Lo sport, la voglia di divertirsi, accomunano tutti i giovani. Ma ve ne sono alcuni che si sono scavati una nicchia, un ambito in cui essere felici perché utili agli altri. Giuliano e Giulia, a parte il nome, hanno in comune questa spinta e questa luce negli occhi. Marco appartiene alla schiera di quei ragazzi che il vescovo Francesco ha definito “tristi” nella sua frase pronunciata durante la chiusura dell’anno paolino “quant’è triste vedere giovani tristi”. La noia di un mondo luccicante ma effimero sembra avvolgerli. Giovani che hanno tutto, ma che allo stesso tempo sentono dentro di loro un vuoto incolmabile.
E allora vale davvero la pena raccontare l’esperienza di chi ha fatto quel passo in più, forse a volte anche per vincerla questa noia. Vale la pena cercare di capire come alcune persone, che siano disabili o normodotate, hanno trovato quel qualcosa che ha fatto la differenza.
La storia di Giuliano
Iniziamo raccontando la storia di Giuliano Bonato, 48 anni, veronese di nascita, riminese d’adozione.
Ci racconti cosa è successo quel giorno di 31 anni fa?
“Stavo lavorando quando mi è caduto addosso un gruppo di bancali. Ho subito capito che non avrei più camminato. Negli anni seguenti ho fatto un percorso di riabilitazione in tempi in cui la disabilità era molto più difficile da vivere rispetto ad ora”.
Cosa ti ha spinto ad andare avanti diventando addirittura un giocatore di basket?
“In quei momenti difficili ho sentito di avere una forza nascosta, lì pronta a venire fuori, ho dovuto fare tutto un percorso su me stesso, basato sull’autostima, ho capito che la vita viene prima di tutto e in essa la voglia di dare qualcosa agli altri è fondamentale. L’ho fatto con lo sport che è la migliore terapia possibile, lo faccio ora con il mio lavoro presso l’Ausl all’Informahandicap dove oltre a fornire informazioni riguardo agli ausili mi occupo dell’archivio e ho svariate mansioni”.
Da quanto tempo vivi a Rimini? E come mai hai deciso di lasciare Verona?

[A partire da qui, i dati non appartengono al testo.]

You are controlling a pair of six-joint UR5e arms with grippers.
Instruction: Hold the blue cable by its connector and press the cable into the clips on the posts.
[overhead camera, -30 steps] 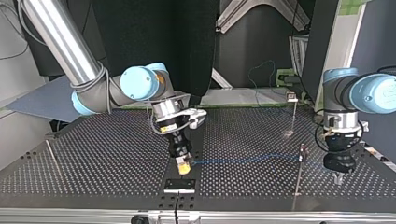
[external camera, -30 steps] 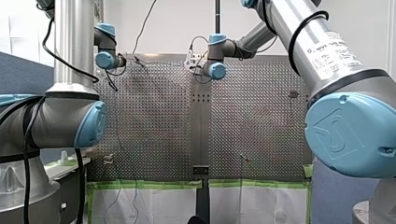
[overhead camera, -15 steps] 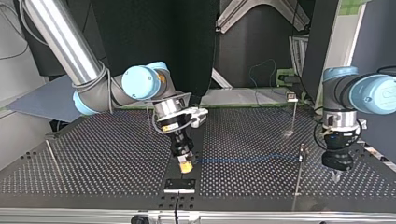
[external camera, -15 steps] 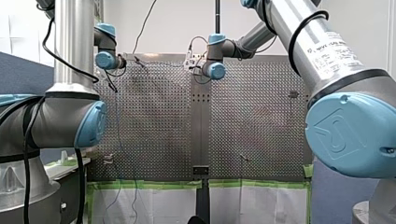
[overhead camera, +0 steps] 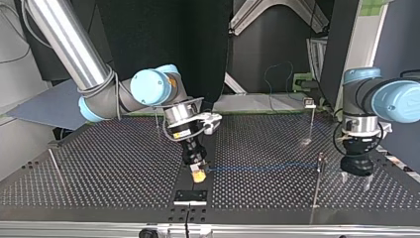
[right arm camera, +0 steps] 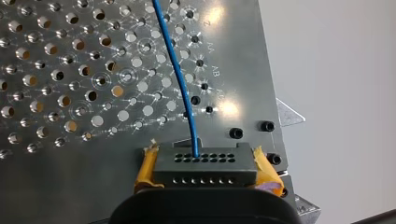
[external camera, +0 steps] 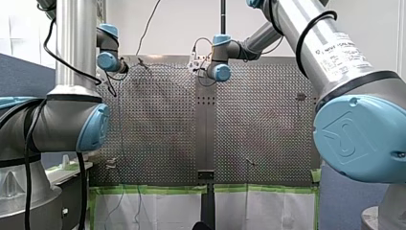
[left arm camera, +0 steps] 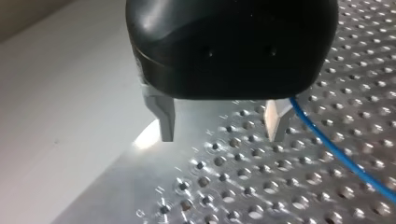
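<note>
In the top view the blue cable (overhead camera: 262, 169) runs low over the perforated table, from my right gripper (overhead camera: 198, 174) to a thin post (overhead camera: 320, 163). The right gripper's yellow pads (right arm camera: 145, 169) are shut on the cable's dark connector (right arm camera: 205, 164), and the cable (right arm camera: 180, 74) leads straight away from it. My left gripper (overhead camera: 355, 180) hangs just past that post, open, with nothing between its metal fingers (left arm camera: 164, 120). In the left wrist view the cable (left arm camera: 336, 151) passes along the outside of one finger, near its base, and is not between them.
A second post with a clip (overhead camera: 309, 104) stands further back at the top view's right. A slanted rod (overhead camera: 54, 166) stands at its left. A black plate (overhead camera: 190, 197) lies at the table's near edge below my right gripper. Green tape (external camera: 158, 189) lines the table's edge in the front view.
My left gripper has opened and risen a little from the table. My right gripper, still holding the connector, has shifted slightly toward the top view's right.
</note>
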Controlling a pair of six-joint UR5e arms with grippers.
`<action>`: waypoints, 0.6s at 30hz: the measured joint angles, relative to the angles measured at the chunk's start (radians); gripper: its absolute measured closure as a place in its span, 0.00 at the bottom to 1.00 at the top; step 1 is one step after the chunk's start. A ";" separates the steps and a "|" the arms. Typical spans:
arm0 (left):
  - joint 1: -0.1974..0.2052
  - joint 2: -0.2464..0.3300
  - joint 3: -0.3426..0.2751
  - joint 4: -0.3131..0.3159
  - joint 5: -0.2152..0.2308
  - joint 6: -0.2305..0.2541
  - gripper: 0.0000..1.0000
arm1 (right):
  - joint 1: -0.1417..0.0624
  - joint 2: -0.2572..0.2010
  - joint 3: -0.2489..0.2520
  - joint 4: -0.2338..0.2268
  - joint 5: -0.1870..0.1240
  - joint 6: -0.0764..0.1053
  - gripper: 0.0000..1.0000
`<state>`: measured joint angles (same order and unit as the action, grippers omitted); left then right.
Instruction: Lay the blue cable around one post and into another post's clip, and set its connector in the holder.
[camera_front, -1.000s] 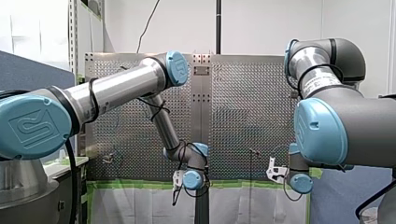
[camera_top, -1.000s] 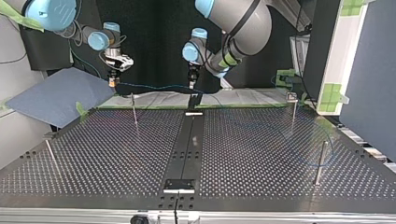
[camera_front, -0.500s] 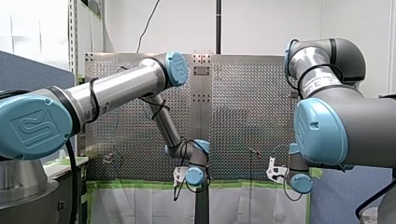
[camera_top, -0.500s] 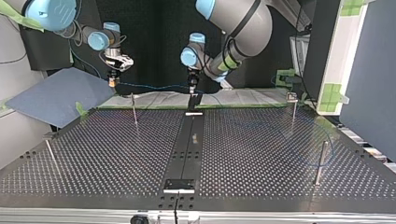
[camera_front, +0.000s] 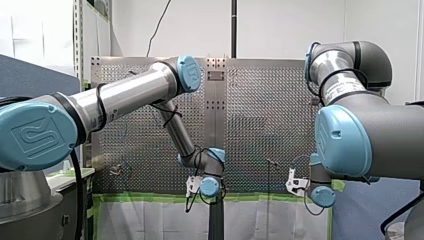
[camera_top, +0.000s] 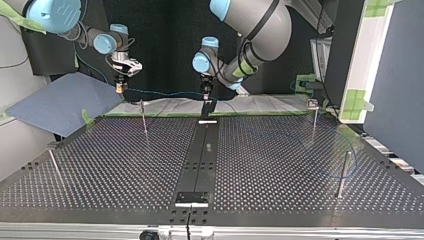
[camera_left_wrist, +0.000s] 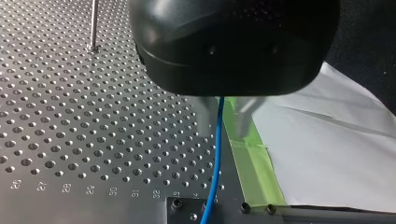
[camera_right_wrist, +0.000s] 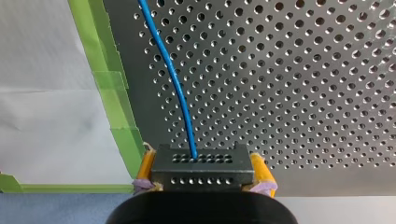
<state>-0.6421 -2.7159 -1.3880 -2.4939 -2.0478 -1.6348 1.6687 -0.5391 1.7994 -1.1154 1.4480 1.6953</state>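
The blue cable (camera_left_wrist: 215, 158) runs between my left gripper's (camera_left_wrist: 224, 134) two metal fingers (camera_left_wrist: 242, 123), which stand apart on either side of it, just above the table's taped edge. My right gripper (camera_right_wrist: 203, 169) is shut with its yellow pads (camera_right_wrist: 260, 169) on the cable's black connector (camera_right_wrist: 201, 161), and the cable (camera_right_wrist: 175, 79) leads out over the perforated plate. In the top view the cable (camera_top: 165, 93) spans from my right gripper (camera_top: 120, 88) at the left to my left gripper (camera_top: 205, 93) near the middle, above a black holder block (camera_top: 208, 107).
Thin metal posts stand on the plate: one near the right gripper (camera_top: 143, 117), one at the far right (camera_top: 314, 117), a thicker one (camera_top: 343, 172) and a leaning one (camera_top: 54, 167). A faint cable loop (camera_top: 350, 150) lies near the thicker post. Green tape (camera_left_wrist: 250, 163) and white paper border the table.
My left arm's wrist has shifted a little toward the top view's left and its gripper has come down onto the cable. My right arm has stayed still with the connector.
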 joint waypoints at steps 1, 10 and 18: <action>0.000 0.000 0.000 0.000 0.000 0.001 1.00 | 0.000 0.000 0.000 0.000 0.000 0.000 0.83; 0.001 0.000 0.000 -0.005 0.005 0.005 1.00 | -0.002 0.000 0.000 0.000 0.001 0.000 0.83; -0.006 0.000 0.000 -0.007 0.008 0.003 1.00 | -0.011 -0.001 -0.001 0.004 0.007 0.000 0.83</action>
<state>-0.6484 -2.7158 -1.3878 -2.5012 -2.0397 -1.6318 1.6576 -0.5399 1.7988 -1.1113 1.4551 1.6954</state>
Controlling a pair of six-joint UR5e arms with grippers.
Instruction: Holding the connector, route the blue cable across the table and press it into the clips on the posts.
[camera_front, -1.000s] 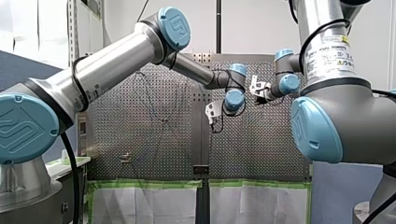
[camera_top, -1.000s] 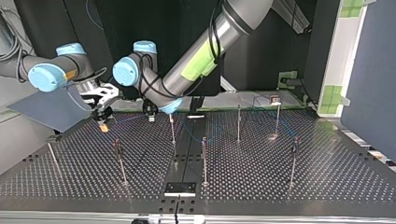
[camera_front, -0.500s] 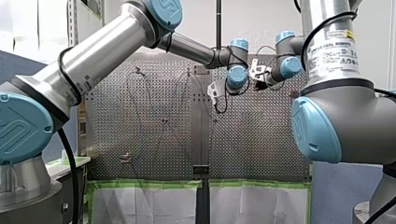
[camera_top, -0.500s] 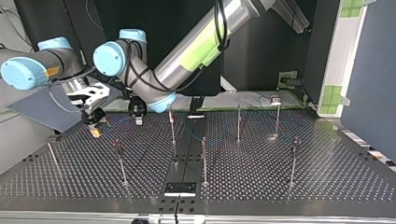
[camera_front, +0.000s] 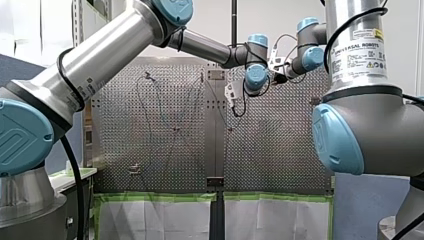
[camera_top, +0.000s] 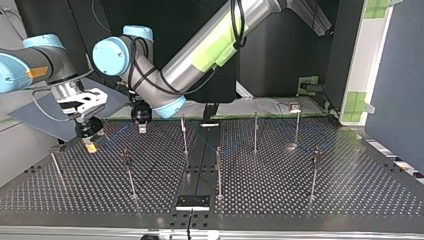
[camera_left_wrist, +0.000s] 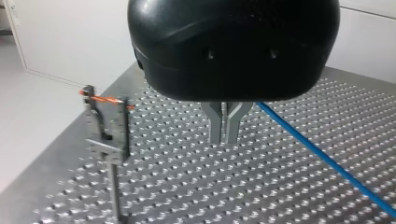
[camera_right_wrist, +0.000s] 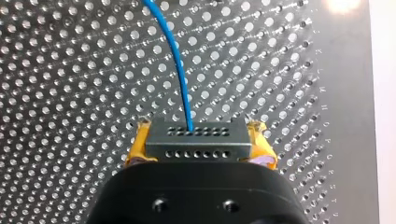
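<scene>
The right gripper (camera_right_wrist: 197, 143) has its yellow pads (camera_right_wrist: 140, 144) closed on the two ends of the grey connector (camera_right_wrist: 196, 137), which sits crosswise between them with two rows of small holes facing out. The blue cable (camera_right_wrist: 175, 56) leaves the connector's middle and runs ahead of the gripper over the perforated table (camera_right_wrist: 70, 70). In the top view this gripper (camera_top: 91, 145) hangs low over the table at the view's left, near a thin post (camera_top: 56, 167).

The left gripper (camera_left_wrist: 224, 134) has its metal fingers (camera_left_wrist: 218, 122) pressed together with nothing between them. The cable (camera_left_wrist: 327, 158) passes just beside them, above the table. A post with a clip (camera_left_wrist: 109, 135) stands to the other side, an orange strand (camera_left_wrist: 105, 99) across its top.

More posts (camera_top: 218, 170) stand apart across the table.

In the front view the right arm carries a white label (camera_front: 361, 55) reading "UNIVERSAL ROBOTS", with yellow warning signs. In the right wrist view a column of small letters (camera_right_wrist: 324, 126) runs along the table's edge, too small to read surely.
</scene>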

“Sono venuto a Rimini in vacanza nel 1995 e ho deciso di restarci perché ho trovato un’accoglienza senza pari. Volevo crearmi un percorso personale di autonomia, staccarmi dalla famiglia a cui mi ero abituato spesso a delegare anche le piccole commissioni e poi volevo prendere casa, scoprire se potevo farcela da solo. Da lì è stata tutta una catena di eventi che mi hanno dato tanto. Sono stato chiamato a coordinare manifestazioni sportive nell’ambito di BluRimini, ho trovato lavoro, ho preso casa e ho conosciuto Roberta con la quale sono sposato da tre anni”.
Il grande giornalista sportivo Candido Cannavò, in uno dei suoi libri a cui era più affezionato, “E li chiamano disabili”, ad un certo punto scrive “Trasformare la sventura in una sfida gioiosa e consapevole”: è quello che hai fatto tu?

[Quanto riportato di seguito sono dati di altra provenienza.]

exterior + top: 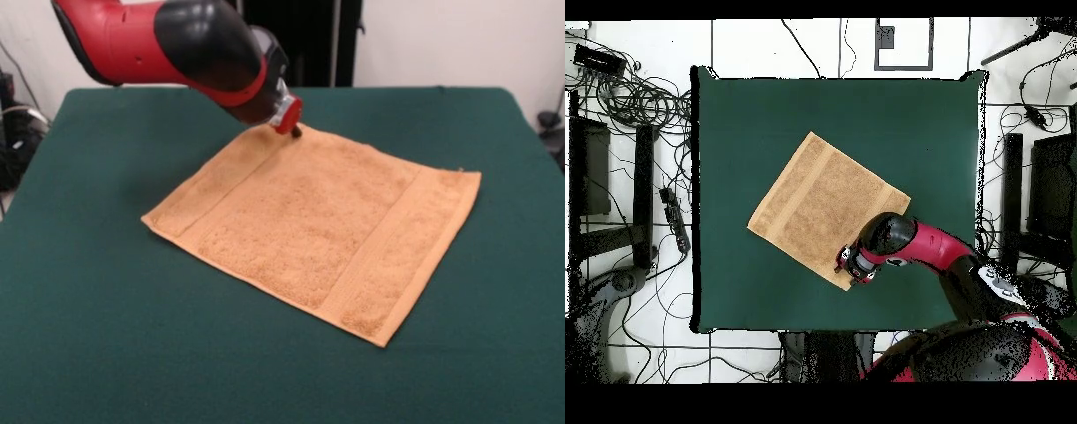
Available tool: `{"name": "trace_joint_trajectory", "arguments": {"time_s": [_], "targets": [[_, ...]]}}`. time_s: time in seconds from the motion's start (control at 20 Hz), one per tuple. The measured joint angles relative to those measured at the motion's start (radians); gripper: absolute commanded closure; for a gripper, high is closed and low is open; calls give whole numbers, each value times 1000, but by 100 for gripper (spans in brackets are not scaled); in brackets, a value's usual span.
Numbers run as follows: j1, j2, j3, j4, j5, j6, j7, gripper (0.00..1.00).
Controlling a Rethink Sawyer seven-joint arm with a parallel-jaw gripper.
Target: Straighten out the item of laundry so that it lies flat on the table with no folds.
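Note:
The orange-tan towel lies spread out on the dark green table, turned like a diamond, with a woven band along two opposite edges. I see no folds in it. My gripper is down at the towel's far corner, at or just above the cloth; the arm's red and black wrist hides most of it. In the overhead view the towel lies near the middle of the table, and the gripper is over the towel corner nearest the robot's base.
The red and black arm reaches in from the upper left in the front view. In the overhead view, cables and black stands lie on the floor around the table. There is green cloth on all sides of the towel.

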Motion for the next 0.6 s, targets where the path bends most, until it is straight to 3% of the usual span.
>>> {"name": "trace_joint_trajectory", "arguments": {"time_s": [0.6], "targets": [[-17,31,1,-2,2,0,0,0]]}}
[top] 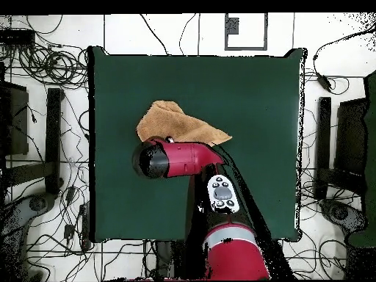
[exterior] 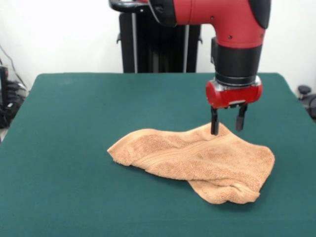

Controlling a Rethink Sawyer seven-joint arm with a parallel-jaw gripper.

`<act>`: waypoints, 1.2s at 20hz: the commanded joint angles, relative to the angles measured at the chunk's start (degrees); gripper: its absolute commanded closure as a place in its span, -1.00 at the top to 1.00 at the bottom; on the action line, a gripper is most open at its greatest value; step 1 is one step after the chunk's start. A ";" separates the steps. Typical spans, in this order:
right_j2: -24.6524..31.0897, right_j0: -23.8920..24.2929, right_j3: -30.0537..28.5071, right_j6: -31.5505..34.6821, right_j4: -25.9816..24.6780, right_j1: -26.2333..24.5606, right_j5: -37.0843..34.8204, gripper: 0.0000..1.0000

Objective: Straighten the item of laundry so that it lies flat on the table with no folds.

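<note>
pincer (exterior: 227, 126) spread wide, empty, one fingertip (exterior: 214, 129) against the crumpled towel's (exterior: 197, 160) far edge

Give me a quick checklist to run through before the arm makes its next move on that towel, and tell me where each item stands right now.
1. Gripper open: ok, the two fingers stand apart.
2. Gripper over the towel: ok, one fingertip sits at the raised far edge, the other just beyond it.
3. Fabric between the fingers: cannot tell, no cloth visibly pinched.
4. Towel flat: not ok, it lies bunched, with a folded-under layer at the near corner.
5. Towel fully on the table: ok, green cloth shows all around it in the front view.
6. Room to spread: ok, open table on every side; the overhead view has the arm covering part of the towel.
</note>
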State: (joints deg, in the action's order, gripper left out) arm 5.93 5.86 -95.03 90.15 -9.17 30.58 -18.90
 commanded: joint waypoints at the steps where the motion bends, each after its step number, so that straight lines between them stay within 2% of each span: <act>1: -0.70 -2.28 -2.41 11.81 1.42 -5.52 0.45 1.00; 10: -2.78 -4.06 -1.77 12.58 2.00 -8.72 0.20 1.00; 17: -2.29 -3.98 -1.21 12.18 3.05 -10.69 -0.84 1.00; 24: -2.14 -3.34 0.81 11.53 3.25 -14.27 1.15 1.00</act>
State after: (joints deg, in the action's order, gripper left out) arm 2.63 3.95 -94.96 90.15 -8.20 23.88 -18.89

“Certo! Ma vorrei dire che ognuno deve fare la propria strada, ciascuno ha i propri tempi, occorre ritrovare se stessi, la propria unicità, non bisogna fare le cose perché gli altri te lo dicono. Io ad esempio posso essere felice anche solo per andare una sera a cena con gli amici e godere del cibo e della compagnia. Non capisco perché alcuni giovani debbano per forza bere per divertirsi”.
A proposito di giovani, cosa diresti ad un giovane triste?
“Spesso le difficoltà dei giovani sono dovute alla solitudine, al poco amore ricevuto. Io ho avuto la fortuna di avere una famiglia unita. Mio padre all’inizio si vergognava di portarmi in giro in carrozzina, erano altri tempi, una volta dei passanti mi hanno persino fatto la carità. Poi, invece, ha fatto tanto per me, c’era sempre quando avevo bisogno e fin da piccolo mai che abbia sentito litigare lui e mia madre. Sembrano cose banali ma se io oggi sono quello che sono lo devo anche a loro. Occorre imparare a misurarsi con i propri limiti e le proprie capacità”.
Come hai fatto tu con la pallacanestro.
“Certo. È un esempio non solo di sport ma di vita. Dopo le prime difficoltà è diventato naturale palleggiare, muovermi, scontrarmi con gli altri, spingere e cadere per poi rialzarmi. Ti senti padrone di te stesso perché devi fare tante cose insieme, tiri fuori la forza e ti diverti anche, devi gestire la situazione che è nelle tue mani e ne esci più forte. Come nella vita”.